With demand of animal feed set to skyrocket, innovative companies like Arbiom are looking to one of nature’s most abundant resources.
Arbiom’s technology transforms wood – one of the most readily available and organic carbon source in the world into intermediate materials for a range of applications, notably as a high-protein ingredient for aquaculture feed. SalmonBusiness talked to Emily Glenn, Arbiom’s Business Development Director, about the company’s journey from start-up to today.
The company was founded with the vision to maximise the value of wood, as a complex, chemically-rich, natural and renewable carbon resource which the company believed is not being used to its greatest potential, despite strong industrial supply chains. Headquartered in Durham, North Carolina, the agricultural-biotechnology company has offices in Paris, France and Norton, Virginia, where it operates a pilot plant.
Redefining the use of wood
Arbiom’s technology platform integrates pre-treatment and bioprocessing technologies with fermentation of an enhanced strain of torula yeast (Candida utilis) microorganism, which then is dried to a digestible, high-protein ingredient from wood. The company has a background in lignocellulosic pre-treatment and processing, and is able to extract wood hydrolysates as a highly-fermentable substrate (food) for single-cell proteins (SCP) microorganisms. The resut of which is SylPro – protein-rich ingredient which is currently undertaking trials to study its performance, nutritional value and digestibility for salmon.
“By redefining the use of wood and bringing it into the food chain, we see Arbiom’s technology as part of the solution to sustainably feed the world,” said Glenn “Arbiom is addressing the sharp increase in global protein requirements by producing an industrially-scalable protein ingredient from wood, requiring fewer resources and having less of an impact on the environment than fishmeal or soy.”

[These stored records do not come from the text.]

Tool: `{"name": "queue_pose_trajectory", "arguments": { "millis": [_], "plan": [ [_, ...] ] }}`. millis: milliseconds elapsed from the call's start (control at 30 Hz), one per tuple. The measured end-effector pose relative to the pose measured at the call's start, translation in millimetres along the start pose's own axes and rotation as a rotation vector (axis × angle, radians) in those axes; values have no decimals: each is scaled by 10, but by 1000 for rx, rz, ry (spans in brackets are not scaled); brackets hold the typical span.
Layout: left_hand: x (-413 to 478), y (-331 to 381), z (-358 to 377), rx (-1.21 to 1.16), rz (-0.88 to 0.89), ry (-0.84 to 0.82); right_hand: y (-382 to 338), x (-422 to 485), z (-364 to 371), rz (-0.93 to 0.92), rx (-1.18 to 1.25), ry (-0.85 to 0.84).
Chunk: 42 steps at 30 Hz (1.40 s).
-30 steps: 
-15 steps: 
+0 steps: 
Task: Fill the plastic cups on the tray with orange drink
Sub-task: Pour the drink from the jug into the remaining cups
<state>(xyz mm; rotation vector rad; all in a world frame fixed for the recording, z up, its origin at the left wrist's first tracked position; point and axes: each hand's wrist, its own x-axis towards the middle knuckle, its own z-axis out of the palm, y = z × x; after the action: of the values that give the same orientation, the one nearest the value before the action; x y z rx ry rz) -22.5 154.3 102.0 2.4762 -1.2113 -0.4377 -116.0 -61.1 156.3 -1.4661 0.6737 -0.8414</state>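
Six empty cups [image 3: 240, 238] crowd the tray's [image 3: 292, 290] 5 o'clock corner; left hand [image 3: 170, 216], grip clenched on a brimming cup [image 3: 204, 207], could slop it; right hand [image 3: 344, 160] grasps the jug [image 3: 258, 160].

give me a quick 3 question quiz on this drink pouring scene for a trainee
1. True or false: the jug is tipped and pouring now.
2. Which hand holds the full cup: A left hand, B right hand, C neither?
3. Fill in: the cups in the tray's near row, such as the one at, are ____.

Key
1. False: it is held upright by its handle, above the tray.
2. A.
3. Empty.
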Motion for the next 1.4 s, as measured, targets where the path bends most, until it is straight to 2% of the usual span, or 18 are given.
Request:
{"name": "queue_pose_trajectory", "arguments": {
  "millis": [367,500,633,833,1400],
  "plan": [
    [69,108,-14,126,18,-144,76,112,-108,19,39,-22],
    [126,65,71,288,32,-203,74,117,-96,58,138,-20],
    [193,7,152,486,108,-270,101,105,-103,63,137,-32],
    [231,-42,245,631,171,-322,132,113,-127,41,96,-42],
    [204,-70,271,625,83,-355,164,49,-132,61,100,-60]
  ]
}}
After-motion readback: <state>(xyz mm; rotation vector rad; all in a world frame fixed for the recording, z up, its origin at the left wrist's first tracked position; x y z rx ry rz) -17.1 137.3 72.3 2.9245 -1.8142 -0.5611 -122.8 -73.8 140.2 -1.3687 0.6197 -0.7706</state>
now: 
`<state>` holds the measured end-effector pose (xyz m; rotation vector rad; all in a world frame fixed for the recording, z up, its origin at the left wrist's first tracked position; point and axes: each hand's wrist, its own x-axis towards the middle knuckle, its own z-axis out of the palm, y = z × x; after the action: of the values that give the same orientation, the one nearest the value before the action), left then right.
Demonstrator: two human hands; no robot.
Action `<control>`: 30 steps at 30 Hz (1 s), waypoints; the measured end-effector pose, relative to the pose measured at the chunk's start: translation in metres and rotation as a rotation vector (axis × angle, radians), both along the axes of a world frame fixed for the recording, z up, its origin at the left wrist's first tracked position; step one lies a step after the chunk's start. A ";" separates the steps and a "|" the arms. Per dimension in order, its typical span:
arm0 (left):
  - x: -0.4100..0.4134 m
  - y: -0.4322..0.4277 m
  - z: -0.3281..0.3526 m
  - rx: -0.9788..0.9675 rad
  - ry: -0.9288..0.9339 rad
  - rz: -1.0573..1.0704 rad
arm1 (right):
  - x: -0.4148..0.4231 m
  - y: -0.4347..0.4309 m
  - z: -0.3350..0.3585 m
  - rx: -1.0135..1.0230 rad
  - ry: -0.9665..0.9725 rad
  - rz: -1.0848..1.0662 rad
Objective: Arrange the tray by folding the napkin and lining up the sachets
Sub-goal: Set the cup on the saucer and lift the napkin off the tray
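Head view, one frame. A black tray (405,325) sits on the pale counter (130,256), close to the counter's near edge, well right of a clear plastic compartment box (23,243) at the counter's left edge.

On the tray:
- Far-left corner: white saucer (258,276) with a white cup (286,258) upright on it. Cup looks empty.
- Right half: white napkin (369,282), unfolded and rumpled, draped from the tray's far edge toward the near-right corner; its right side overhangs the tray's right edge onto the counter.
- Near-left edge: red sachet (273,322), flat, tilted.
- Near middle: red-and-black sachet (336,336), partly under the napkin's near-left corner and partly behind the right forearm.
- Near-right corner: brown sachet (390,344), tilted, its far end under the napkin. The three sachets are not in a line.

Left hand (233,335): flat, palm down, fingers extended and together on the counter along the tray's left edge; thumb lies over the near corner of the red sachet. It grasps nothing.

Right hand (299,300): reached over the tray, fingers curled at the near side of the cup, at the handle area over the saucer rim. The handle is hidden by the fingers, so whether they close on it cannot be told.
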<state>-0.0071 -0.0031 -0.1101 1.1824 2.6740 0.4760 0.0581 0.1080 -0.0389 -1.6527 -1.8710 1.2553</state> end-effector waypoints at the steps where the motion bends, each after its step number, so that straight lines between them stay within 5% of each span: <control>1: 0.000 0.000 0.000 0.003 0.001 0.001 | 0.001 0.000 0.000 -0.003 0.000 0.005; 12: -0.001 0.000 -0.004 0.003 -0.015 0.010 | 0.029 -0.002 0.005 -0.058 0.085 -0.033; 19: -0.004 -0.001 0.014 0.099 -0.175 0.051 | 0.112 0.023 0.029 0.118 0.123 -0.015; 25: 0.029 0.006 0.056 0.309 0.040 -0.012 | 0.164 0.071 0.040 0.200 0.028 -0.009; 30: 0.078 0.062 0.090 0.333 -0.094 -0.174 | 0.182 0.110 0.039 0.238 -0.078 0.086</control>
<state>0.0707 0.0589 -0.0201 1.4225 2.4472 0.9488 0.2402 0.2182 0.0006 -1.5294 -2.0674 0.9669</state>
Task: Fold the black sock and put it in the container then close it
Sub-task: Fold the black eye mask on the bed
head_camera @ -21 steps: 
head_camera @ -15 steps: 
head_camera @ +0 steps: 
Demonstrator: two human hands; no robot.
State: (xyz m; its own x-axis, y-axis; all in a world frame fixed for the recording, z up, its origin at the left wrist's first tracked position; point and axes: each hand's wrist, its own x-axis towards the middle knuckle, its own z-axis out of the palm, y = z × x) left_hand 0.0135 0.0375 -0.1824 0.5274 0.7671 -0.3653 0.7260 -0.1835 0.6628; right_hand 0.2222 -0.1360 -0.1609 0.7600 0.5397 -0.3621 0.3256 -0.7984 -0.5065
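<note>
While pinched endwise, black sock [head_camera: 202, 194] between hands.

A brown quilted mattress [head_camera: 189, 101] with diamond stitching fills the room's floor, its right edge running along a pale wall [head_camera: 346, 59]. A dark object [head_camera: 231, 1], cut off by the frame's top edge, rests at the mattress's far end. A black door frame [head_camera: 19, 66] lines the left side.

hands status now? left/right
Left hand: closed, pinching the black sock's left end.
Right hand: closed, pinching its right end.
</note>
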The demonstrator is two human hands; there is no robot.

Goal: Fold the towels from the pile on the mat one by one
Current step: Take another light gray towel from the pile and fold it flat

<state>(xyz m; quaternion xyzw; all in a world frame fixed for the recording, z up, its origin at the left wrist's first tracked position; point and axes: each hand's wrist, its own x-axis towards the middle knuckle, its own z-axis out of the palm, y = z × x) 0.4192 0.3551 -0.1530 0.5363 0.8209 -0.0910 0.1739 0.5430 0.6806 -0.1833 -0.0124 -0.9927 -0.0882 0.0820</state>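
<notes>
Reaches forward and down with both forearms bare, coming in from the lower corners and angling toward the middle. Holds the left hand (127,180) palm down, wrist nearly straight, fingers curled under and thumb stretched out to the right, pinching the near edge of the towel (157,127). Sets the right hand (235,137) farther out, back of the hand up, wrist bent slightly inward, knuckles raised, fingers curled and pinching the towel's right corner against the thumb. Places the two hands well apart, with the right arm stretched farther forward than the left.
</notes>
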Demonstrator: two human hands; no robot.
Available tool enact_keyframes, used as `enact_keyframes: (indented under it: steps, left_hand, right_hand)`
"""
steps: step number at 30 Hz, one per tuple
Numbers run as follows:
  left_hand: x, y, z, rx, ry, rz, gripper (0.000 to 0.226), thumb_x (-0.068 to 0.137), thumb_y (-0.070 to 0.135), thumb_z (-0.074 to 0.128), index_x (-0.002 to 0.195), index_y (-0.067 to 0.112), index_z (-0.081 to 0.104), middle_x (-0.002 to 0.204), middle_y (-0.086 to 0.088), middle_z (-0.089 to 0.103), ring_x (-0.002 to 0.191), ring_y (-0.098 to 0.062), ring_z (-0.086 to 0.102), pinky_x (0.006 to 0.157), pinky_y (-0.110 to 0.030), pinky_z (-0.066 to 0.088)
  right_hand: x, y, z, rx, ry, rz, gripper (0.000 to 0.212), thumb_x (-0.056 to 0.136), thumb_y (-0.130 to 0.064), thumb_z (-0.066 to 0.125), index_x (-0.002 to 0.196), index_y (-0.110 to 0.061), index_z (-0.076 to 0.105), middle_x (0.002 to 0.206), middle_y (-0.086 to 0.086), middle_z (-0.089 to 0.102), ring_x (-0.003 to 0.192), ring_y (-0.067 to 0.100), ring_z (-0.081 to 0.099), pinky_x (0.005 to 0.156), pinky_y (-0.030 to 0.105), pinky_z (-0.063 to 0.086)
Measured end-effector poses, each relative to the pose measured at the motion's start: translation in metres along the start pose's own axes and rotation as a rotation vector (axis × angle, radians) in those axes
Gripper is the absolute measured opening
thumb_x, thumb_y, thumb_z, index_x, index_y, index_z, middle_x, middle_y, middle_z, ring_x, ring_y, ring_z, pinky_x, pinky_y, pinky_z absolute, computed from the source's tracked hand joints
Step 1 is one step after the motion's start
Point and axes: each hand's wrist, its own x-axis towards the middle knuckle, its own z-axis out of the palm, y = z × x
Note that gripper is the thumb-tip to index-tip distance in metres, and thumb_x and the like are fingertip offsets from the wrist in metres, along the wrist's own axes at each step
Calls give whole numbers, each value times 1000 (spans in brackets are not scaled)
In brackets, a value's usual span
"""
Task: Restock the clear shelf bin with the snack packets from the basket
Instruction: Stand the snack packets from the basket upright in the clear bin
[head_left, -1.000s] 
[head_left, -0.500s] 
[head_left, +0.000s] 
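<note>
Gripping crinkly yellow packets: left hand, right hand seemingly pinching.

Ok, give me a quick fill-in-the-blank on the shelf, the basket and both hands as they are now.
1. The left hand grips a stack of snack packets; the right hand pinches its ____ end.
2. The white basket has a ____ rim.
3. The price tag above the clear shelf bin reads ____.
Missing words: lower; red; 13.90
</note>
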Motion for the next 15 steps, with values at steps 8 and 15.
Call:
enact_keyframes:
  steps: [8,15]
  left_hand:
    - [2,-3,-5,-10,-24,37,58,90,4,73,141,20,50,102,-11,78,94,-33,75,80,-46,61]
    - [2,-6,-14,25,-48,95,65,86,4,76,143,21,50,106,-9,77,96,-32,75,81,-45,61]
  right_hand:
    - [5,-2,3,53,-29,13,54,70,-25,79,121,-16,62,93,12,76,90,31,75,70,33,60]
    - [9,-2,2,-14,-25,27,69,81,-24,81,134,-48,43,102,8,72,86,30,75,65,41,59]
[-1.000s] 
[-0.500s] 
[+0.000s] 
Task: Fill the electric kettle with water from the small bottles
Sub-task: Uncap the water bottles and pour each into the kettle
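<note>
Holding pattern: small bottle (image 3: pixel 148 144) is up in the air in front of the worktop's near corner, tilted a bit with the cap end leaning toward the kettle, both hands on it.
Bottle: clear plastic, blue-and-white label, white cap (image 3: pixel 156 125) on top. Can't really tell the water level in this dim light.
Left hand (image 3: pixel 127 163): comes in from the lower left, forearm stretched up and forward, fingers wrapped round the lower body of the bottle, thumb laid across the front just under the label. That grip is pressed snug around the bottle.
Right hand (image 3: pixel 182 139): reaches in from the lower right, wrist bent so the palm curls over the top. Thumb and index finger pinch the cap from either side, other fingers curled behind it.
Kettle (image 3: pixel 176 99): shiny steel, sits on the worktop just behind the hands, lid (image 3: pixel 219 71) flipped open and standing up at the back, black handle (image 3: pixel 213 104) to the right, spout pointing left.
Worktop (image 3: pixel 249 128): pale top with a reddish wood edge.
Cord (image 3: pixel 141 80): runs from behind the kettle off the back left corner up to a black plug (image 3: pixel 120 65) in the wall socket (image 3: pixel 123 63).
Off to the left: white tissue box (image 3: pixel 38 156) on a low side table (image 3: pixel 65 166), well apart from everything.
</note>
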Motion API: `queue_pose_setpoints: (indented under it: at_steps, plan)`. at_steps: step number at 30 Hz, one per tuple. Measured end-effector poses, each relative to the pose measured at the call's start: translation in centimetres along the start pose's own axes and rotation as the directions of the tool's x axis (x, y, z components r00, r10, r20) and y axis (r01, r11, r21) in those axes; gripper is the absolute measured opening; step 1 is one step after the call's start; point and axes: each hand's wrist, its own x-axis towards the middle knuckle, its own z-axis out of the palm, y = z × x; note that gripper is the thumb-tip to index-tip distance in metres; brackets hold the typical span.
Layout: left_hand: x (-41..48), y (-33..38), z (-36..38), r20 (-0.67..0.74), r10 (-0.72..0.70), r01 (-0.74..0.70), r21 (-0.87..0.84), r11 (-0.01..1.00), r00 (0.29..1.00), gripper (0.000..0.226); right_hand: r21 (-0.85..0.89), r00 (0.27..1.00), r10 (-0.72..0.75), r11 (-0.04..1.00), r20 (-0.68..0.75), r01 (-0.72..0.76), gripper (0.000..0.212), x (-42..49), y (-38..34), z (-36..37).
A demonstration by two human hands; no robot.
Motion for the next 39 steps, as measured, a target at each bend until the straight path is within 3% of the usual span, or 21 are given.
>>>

Understandably, leading salmon and aqua feed producers are interested, as well as the paper industry, who are looking to higher-value markets, so why start with salmon?
“Salmon is the early-adopter in innovation in aquaculture, so we are starting there. But SylPro has broad applicability for several other species thanks to its protein content (60%+), enhanced amino acid profile and high digestibility (92%),” said Glenn.
A tree falls in the forest
“Arbiom technology mimics what happens in nature – When a tree falls in the forest, for example, microorganisms, such as mushrooms, grow on it, feeding off the nutrients in the wood,” said CEO, Marc Chevrel, when asked about his vision. “Our technology is the similar process faster and at industrial-scale with a yeast SCP,” he added.
While the wood to food concept has been demonstrated at pilot scale, Arbiom is scaling-up its technology through SYLFEED, a European consortium of industry partners, aiming to demonstrate the entire “wood to food” value chain. The project funded in part by a €10.9M grant from the Bio-Based Industries Joint Undertaking under the European Union’s Horizon 2020 research and innovation programme.
Millions of tonnes of paper every year goes to waste from the paper and mill industries, so it makes sense to look for viable, abundant, and even multi-sector solutions to animal feed production. The company is going to build a demonstration unit at the Norwegian-owned Norkskeskog paper mill in France’s Vosges area.
“The demonstration program will allow us to prove the viability of our technology and provide us with all the data we need to design a commercial scale plant,” added Chevrel.